Андрей Снежков учится жить | страница 60



Ванюшка устал: на подбородке выступили бусины пота. Облизав языком припухшие губы, он со вздохом прибавляет:

— У нас там столько всякого дела, мне и лежать-то некогда. Послезавтра, вот увидишь, сбегу на земснаряд! Право слово, сбегу!

Я молчу. Собираю со стола перемытую посуду и тащу ее на кухню. Ничего не скажешь — молодец этот Сашок, сменщик Ванюшки! Молодец!

Немного погодя на цыпочках возвращаюсь в комнату. Ванюшка спит, подложив под забинтованную щеку ладонь. Но сон его беспокоен: припухшие губы шевелятся, нос морщится...

А за окнами по-прежнему бушует неугомонная метель. И я опять начинаю думать о Глебе. О нем, наверно, и мама сейчас думает на работе, крутя ручку своего арифмометра.

13 апреля, воскресенье.

С чего начинать? Даже не знаю... Мама принесла мне чистую тетрадку, в ней-то я сейчас и пишу. Бедная мама, как она изменилась за эти две недели: вся-то, вся поседела. Еще бы! Столько переживаний свалилось на ее плечи...

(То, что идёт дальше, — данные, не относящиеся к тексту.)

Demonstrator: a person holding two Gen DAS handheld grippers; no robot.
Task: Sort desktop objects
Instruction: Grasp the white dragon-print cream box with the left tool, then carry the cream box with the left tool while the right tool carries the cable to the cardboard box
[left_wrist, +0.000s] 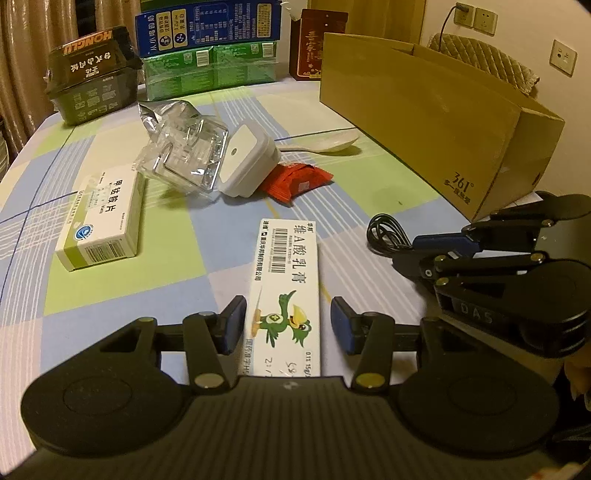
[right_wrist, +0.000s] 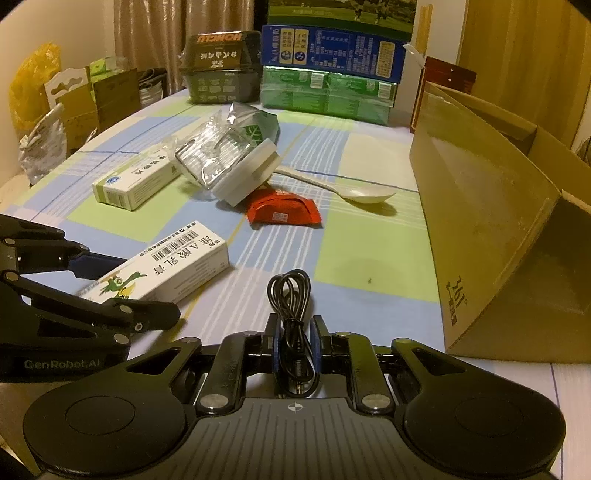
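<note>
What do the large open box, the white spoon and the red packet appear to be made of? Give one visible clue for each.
Large open box: corrugated cardboard, matte brown, with folded flaps and printed lettering.
White spoon: probably plastic, possibly ceramic; smooth with a faint sheen.
Red packet: thin plastic or foil film, glossy, creased, with crimped ends.

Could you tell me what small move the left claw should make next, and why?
Probably close the left claw on the white ointment box. Its fingers already straddle the box's near end with gaps on both sides, so it is not yet gripped. The right claw is pinched around the black cable.
</note>
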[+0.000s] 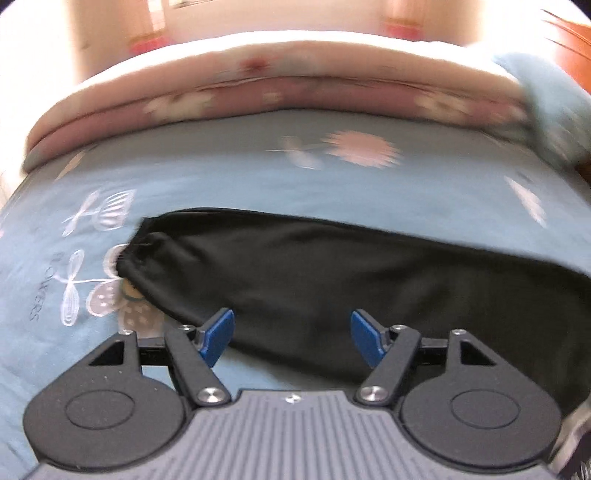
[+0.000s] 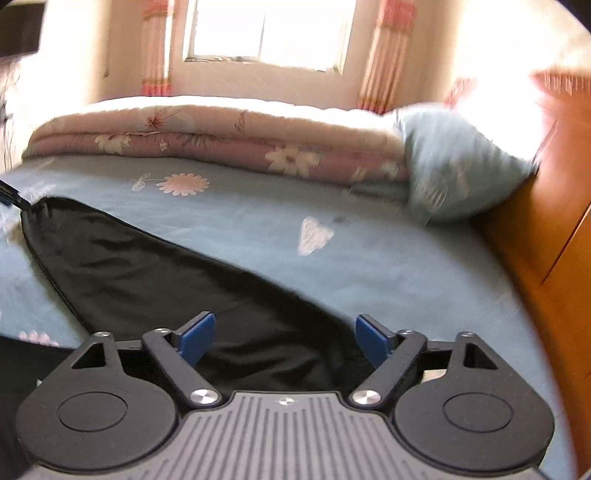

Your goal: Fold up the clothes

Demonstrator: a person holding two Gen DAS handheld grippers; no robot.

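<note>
Black garment (image 1: 332,273) spread flat on the blue floral bedsheet (image 1: 229,177); both grippers above it, empty.

Left gripper (image 1: 292,338) and right gripper (image 2: 284,339): blue pads apart, nothing clamped. A folded pink quilt (image 2: 207,144) lies beyond the garment. Only the right view shows the window (image 2: 266,29), blue pillow (image 2: 454,166) and wooden headboard (image 2: 546,229) clearly.
</note>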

Вчера я первый раз поднялся с постели. Больница стоит на бугре у дубков, и отсюда, из окна палаты, и Старый посад, и Волга, и Жигулевские горы видны как на ладони. Смотрел на синеющие вершины Жигулей, на фиолетовые ущелья с белыми языками снега на дне, смотрел на зеленую, вспученную Волгу (не нынче-завтра начнется ледоход), а нетерпеливое воображение уже забегало вперед, и перед глазами рисовалась иная картина.

Вот здесь, у левого берега, поднимутся высокие-высокие ворота судоходных шлюзов, а через всю. неоглядную ширь Волги протянется железобетонная сливная плотина. (Стоит на секунду смежить ресницы и представить себе эту плотину, как в ушах возникает яростный рев низвергающегося водопада.) А вот у правобережья, в Отважинском овраге, где сейчас работяги-экскаваторы роют котлован, будет красоваться из стекла и камня здание самой мощной в мире гидроэлектростанции. И где-то здесь же, возможно у входа в шлюзы, возможно на самой плотине, встанет на века, как часовой, Глеб Петрович Терехов, изваянный из бронзы или гранита, — один из рядовых многотысячной армии великой стройки.

Глеб мне представляется таким, каким я его видел последний раз — 27 марта, в день гибели. На нем неизменная брезентовая роба, в правой руке «волшебная» палочка, в левой — щиток.

Последний шов варил на трубопроводе Глеб, когда под ним обрушился лед и он упал в обжигающую огнем студеную воду, все еще не выпуская из рук держателя с электродом.

Вблизи, кроме меня, никого не было. А я так растерялся, так перепугался. Что тут делать, как помочь Глебу?